About this time last summer Erin Hogan loaded up her Volkswagen with protein bars and sunblock and drove off in search of the greatest works of Land Art of the 1970s and ’80s. She plotted a loose course through Utah, Nevada, New Mexico, Arizona, and the desert art outpost of Marfa, Texas, and recorded the results in a new book, Spiral Jetta: A Road Trip through the Land Art of the American West (University of Chicago Press), set to be published later this month.
Hogan, who is director of public affairs at the Art Institute of Chicago, has a Ph.D. in art history from the University of Chicago, but she warns, “I don’t in any way, shape, or form consider myself an art historian.” She’s certainly funnier than most art historians, with a wit that darts nimbly between James Joyce and ZZ Top (she also memorably dubs Michael Heizers Double Negative a “vagina dirtata”). But between mini-dramas of coaxing her city-slicker car up a vertical gravel slope and finding an actual vodka tonic near Flagstaff, Arizona, Hogan folds in serious musings and critical dialogues about Robert Smithsons Spiral Jetty, James Turrells Roden Crater, and Walter De Marias Lightning Field. She recently spoke to ARTINFO about seeking the sublime in artworks rooted in the earth.
How many miles did your Jetta log during this trip, and is it still ticking?
The Jetta is still ticking! I probably put about four, five thousand miles on it.
What did you set out to do here?
I was trying to put together a driving trip that would be a lot of fun. So I thought, how about going to see all that Land Art that I’ve been reading about for years and have never actually looked at? I really did want to approach this as a tourist, and not necessarily as someone who had studied art history.
You are upfront about your biases in the book — your not wanting to let your knowledge of art history overtake your experience of the art, and what you repeatedly refer to as your “urban handicap.” How did they influence your trip?

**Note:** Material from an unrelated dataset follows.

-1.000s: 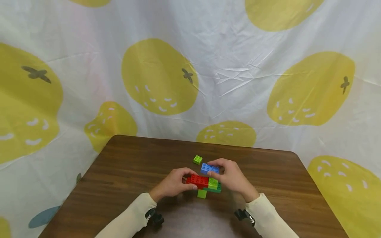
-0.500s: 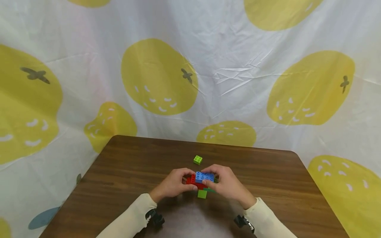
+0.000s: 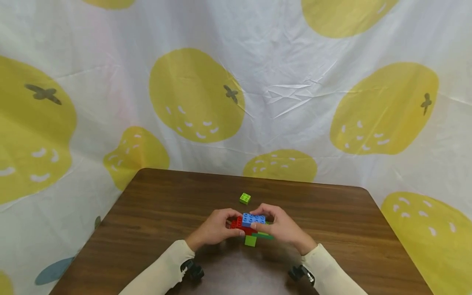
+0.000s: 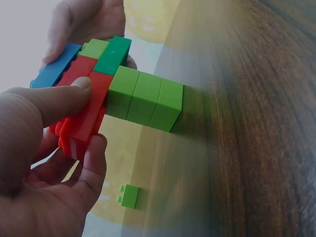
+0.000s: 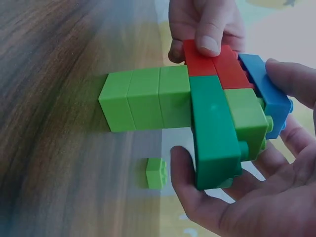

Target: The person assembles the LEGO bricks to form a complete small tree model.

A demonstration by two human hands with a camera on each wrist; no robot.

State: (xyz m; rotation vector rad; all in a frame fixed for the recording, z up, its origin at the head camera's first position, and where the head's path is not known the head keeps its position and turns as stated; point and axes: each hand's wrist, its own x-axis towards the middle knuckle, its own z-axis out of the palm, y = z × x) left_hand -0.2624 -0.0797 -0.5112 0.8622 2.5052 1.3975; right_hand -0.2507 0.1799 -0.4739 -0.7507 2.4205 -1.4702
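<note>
My left hand (image 3: 213, 228) grips the red bricks (image 4: 89, 111) of a toy-brick build between thumb and fingers. Beneath them, a column of light green bricks (image 4: 145, 98) stands on the table. A dark green brick (image 5: 215, 128) sits beside the lower red one, with a light green brick (image 5: 244, 116) above it. My right hand (image 3: 285, 227) pinches a blue brick (image 3: 248, 220) over the upper layer. In the right wrist view the blue brick is slightly tilted, and light green studs show beneath it. Whether its studs are pressed home I cannot tell.
A loose light green brick (image 3: 245, 198) lies on the wooden table (image 3: 177, 196) beyond the build. Behind the table's far edge hangs a white curtain (image 3: 280, 102) with a yellow fruit print. Each wrist carries a small black camera (image 3: 192, 270).
My right hand has brought the blue brick left and down onto the build, then shifted its fingers slightly. My left hand has kept its grip on the red bricks.
</note>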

Well, one thing that I was always very conscious of was that I was out in other people’s backyards. A lot of people who live out by Land Art have very little use for it. In Overton, I had to ask a whole bunch of people where Double Negative was before I found anybody who’d even heard of it. I tried to be respectful of that, and not go in there like I was looking for the holy grail.
Would you say that aloneness is essential for viewing these works?
I think it’s really critical. I think you are meant to spend a sustained amount of time with all of these things. That was one of the real revelations for me. Land Art is not really about land [or space], it’s about time. You have to be quiet and let the work do its work on you.
Did you ever have moments of real doubt about the works themselves?
I wondered if these things were not having the effect on me that they were supposed to, and I didn’t know if it was them or me. You hear about people who go out and have these amazing experiences. Spiral Jetty looks so perfect and beautiful and monumental in all the images you see of it. And then I get there, and it’s this bleached, parched, crowded thing. I wouldn’t say I was disappointed by it, just that all of a sudden my frame of reference had completely changed. I got the most — and expected the least — out of Lightning Field.
Can you talk about your experience of Lightning Field?
It really snuck up on me. When the sun is high, the work doesn’t really do that much. I had wandered around and I was feeling very disappointed. It was hot and there were bugs out. And I just thought, "I can’t believe I came all the way for this." So I sat down on the porch with my back to the Lightning Field, at like 5 o’clock in the afternoon, and my fellow visitors and I opened our bottles of wine and were sitting, talking. Then one of the women with us said, “Oh my goodness, look!” And I turned around and literally the whole thing completely transformed. It was immediate. I talk in the book about Greenberg’s idea of “alloverness,” where all of a sudden everything is apparent. I really did have that experience of the Lightning Field once the sun started to set and the light started hitting the poles. In the course of 45 minutes it turned from a nothing into a something.
Let’s talk about the parallels you found between Heizer’s Double Negative and works by painters like Newman, Pollock, and Rothko.
Heizer creates volume out of air, and he creates masses that approach you and surround you, and that made me think of Barnett Newman’s writings on the Native American mounds in Ohio. Newman didn’t want to give you a painting; he wanted to give you a particular kind of experience of space. He was just doing it in two dimensions.
How about the threats facing Land Art, from tourist-induced erosion at Double Negative to the proposed drilling at Rozel Point near Spiral Jetty? How can people protect such works? And should they?
I do believe an artist’s wishes should be respected. If Michael Heizer wants Double Negative to be clean and less eroded, measures should be taken to do that, although of course that would give you a different experience of the work. I have to wonder if it’s impacted Heizer’s decision to be building City [Heizer’s biggest work, an ongoing massive earth-and-concrete complex begun in 1972 in Lincoln County, Nevada]. It seems like the kind of thing that will not change. And as far as I know there’s no projected date for completion.
Is there any advice you would give would-be art pilgrims?
Don’t wear as much black as I wore. Don’t bring things that will melt in your car. And have a little faith.